Endoscopically, the mucosa is intact but shows edema and subepithelial hemorrhage, most prominent at 12:00. erythema is present along with marked submucosal edema. There is also some mucosal exudate (whitish areas).
Acute hemorrhage and loss of superficial mucosal integrity but with sparing of the deeper portions is typical of an acute ischemic etiology.
An ulcerated area with a pseudomembrane is seen; the area near the splenic flexure is a common area for this to occur due to its watershed nature.
Another case shows an endoscopic image notable for marked mucosal wall edema and a exudate overlying the surface
Exudate is seen in the bottom right. Ulceration is present near 11:00 and marked irregularity to the mucosal surface
The biopsy contains numerous fragments of fibrinopurulent exudate.
The glands shows disruption with an eruption of the material out into the lumen. This image resembles pseudomembranous colitis of infectious etiology.
Vascular wall thickening, interstitial hemorrhage, and withering crypts are seen.
The changes show marked vascular wall thickening.
Etiologies range from vascular occlusion or thrombosis to low cardiac output states. In addition, many drugs can be associated with acute ischemia -- ceratin antibiotics, appetite suppressants, chemotherapeutic agents, pseudoephedrine, cardiac glucosides, diuretics, ergot alkaloids, hormonal therapies, statins, illicit drugs such as cocain, immunosuppressive agents, laxatives, nonsteroidal anti-inflammatory drugs, psychotropic medications, serotonin agonists/antagonists and vasopressors. Just to name a few. The toxin produced from enterohemorrhagic strains of E. coli can elicit microthrombi and also induce ischemia. Vasculitis and sickle cell are rare yet may also be to blame.

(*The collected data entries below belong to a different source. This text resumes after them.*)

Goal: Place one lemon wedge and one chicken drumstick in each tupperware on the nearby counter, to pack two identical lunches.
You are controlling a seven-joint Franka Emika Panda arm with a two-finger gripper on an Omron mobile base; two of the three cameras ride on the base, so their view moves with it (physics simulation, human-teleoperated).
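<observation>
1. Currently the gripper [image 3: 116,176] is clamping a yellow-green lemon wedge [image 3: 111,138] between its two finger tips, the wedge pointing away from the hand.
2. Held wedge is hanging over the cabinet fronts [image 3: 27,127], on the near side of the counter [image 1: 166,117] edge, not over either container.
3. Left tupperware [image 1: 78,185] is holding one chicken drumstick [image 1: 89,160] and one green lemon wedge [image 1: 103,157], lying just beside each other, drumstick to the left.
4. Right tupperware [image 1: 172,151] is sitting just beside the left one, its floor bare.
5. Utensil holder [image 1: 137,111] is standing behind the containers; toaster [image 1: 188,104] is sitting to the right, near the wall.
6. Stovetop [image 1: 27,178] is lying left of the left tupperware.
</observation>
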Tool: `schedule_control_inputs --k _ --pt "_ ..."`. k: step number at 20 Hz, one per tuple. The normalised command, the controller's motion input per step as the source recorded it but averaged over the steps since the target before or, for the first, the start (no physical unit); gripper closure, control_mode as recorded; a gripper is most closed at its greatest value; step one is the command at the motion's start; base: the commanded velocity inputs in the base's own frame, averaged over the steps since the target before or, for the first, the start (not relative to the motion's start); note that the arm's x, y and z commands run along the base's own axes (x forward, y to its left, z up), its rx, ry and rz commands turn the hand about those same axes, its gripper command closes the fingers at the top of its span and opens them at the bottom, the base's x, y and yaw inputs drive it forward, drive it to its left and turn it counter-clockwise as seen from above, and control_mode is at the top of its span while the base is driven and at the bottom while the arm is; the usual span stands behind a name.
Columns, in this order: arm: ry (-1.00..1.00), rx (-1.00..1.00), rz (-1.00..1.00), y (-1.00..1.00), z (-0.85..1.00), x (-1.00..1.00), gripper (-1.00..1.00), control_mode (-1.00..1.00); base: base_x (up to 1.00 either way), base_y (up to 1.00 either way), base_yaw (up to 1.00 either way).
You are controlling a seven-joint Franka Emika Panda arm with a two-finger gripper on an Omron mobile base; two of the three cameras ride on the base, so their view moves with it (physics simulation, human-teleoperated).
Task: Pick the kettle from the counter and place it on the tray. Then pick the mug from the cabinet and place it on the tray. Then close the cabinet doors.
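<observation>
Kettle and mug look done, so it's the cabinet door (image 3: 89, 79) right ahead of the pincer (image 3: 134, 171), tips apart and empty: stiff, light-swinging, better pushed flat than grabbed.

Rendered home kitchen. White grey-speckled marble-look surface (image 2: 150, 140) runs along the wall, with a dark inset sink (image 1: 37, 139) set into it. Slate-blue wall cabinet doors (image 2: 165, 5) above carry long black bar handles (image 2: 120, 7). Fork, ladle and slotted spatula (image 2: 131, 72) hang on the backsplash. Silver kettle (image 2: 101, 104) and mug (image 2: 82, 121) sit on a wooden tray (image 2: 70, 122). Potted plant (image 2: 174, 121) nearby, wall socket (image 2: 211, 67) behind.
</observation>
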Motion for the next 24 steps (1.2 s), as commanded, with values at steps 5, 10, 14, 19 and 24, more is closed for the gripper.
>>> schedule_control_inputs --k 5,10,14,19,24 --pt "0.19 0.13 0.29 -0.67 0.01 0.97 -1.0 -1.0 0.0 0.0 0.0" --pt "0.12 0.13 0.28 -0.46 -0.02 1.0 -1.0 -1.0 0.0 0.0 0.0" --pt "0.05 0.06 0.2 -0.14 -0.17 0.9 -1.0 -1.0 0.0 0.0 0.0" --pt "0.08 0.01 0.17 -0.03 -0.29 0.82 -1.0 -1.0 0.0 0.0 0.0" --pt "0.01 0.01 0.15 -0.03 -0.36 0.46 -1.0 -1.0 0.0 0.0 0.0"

The clinical presentation is varied, but one more typical scenerio is the rapid onset of mild abdominal pain and tenderness over the affected bowel, followed by a mild amount of hematochezia within a day of the onset of pain. It frequently occurs in elderly patients with diffuse disease in small segmental vessels and other co-morbidities. Approximately 90% of cases arise in patients over 60 years of age although younger patients may also be affected (Theodoropoulou). Fever is unusual but often the white cell count is elevated.
Most cases are minimal and do not require any specific treatment. Mild cases can be managed with liquid diet and antibiotics. Severe cases require hospitalization and possibly surgical resection of the involved segments. Antibiotics are administered to cover aerobic and anaerobic bacteria and minimize bacterial translocation and sepsis, shown to occur with the loss of mucosal integrity
Many cases are transient and resolve without issue (and often not diagnosed). Potential complications may include bowel perforation, peritonitis, persistent bleeding, protein-losing colopathy, and strictures.
Theodoropoulou A, Koutroubakis IE. Ischemic colitis: clinical practice in diagnosis and treatment. World J Gastroenterol. 2008 Dec 28;14(48):7302-8.